Home > Regulatory Services > Client Stories > How MCR Helped a Southern IOU Develop a Green Energy Tariff as Part of Securing Renewable Load

How MCR Helped a Southern IOU Develop a Green Energy Tariff as Part of Securing Renewable Load


A Southern vertically integrated electric company was signing a power purchase agreement (PPA) to secure renewable load. As part of that process, they wanted to know whether a specific tariff for renewable energy would be acceptable to both customers and regulators, and whether it made business sense for the company to pursue for this renewable load. The company needed help investigating green tariff options. Having used MCR to conduct other research and analysis projects, they called on MCR to research and propose suggestions for a green tariff.
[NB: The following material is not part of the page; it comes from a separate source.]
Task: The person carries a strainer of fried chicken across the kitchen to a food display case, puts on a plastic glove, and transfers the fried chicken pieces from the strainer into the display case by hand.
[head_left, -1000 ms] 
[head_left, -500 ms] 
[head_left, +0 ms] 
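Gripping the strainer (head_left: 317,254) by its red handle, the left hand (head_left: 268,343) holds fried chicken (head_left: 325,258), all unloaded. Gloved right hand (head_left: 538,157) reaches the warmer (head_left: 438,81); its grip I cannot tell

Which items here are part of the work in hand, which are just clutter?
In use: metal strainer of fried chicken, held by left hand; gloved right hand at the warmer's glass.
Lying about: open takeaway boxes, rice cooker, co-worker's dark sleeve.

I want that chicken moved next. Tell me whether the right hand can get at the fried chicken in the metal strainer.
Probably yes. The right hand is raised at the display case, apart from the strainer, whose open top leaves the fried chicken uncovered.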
Our client wanted to understand what tariff option would be best for its customers to use under this renewable PPA. So MCR conducted an extensive study of the markets for green tariffs and renewable energy credits (RECs) locally and regionally, leveraging research already completed by the utility. We developed a presentation for senior management describing the basics of RECs and green tariffs, as well as green tariff offerings utilized by utilities in their region and in the rest of the United States.

MCR also researched the local jurisdictional authority, examining the dockets, testimony, and orders for other local utilities that had already implemented green tariffs. This information was consolidated to give a complete but summarized view of the regulatory climate for green tariffs. For the utility’s jurisdiction, we were able to show which green tariff options had been successfully implemented, the outlook given by the regulators and their staff on green tariff options, how the local REC market would affect the choice made by the utility, how RECS were accounted for, and what customers were specifically looking for from a green tariff.

Based on this research, we focused on four types of green tariffs that are commonly used and accepted by regulators and customers.

  • Green Power Products. The utility procures renewable energy for customers who select this option, either through new construction or on the open market. These customers pay a premium on top of their normal bill to cover the cost of both the renewable energy and the administrative costs of the program.
  • Sleeved PPA Services. Utility customers enter into a PPA with a renewable energy provider. The utility handles the transfer of money and energy to and from a renewable energy project on behalf of the buyer. If the energy does not cover the buyer’s needs, the utility is responsible for supplying the additional power. The customer either pays a premium or receives a discount on their normal electric supply charges, depending on the terms of the
  • Subscription Services. The utility procures renewable energy for its customers, either through new construction or on the open market. The procured energy is divided into blocks of capacity or facility output, which are sold to customers at a fixed price. Customers receive a credit on their utility bill for energy provided by their subscribed number of blocks.
  • Virtual PPA Programs. This type of tariff is normally utilized by renewable developers. Customers enter into multi-year bilateral energy contracts to pay for the energy produced by the developer at a fixed price. The developer then sells the energy on the open market. The difference between what the energy was sold for and what the customer paid for the energy is either credited to or subsequently charged to the original customer.


MCR recommended that this IOU move forward with a green power product, as these products are the easiest to implement, are most accessible to all customers, and have a proven track record in our client’s jurisdiction. The client accepted MCR’s recommendation and is expected to file the green tariff once other regulatory priorities are resolved.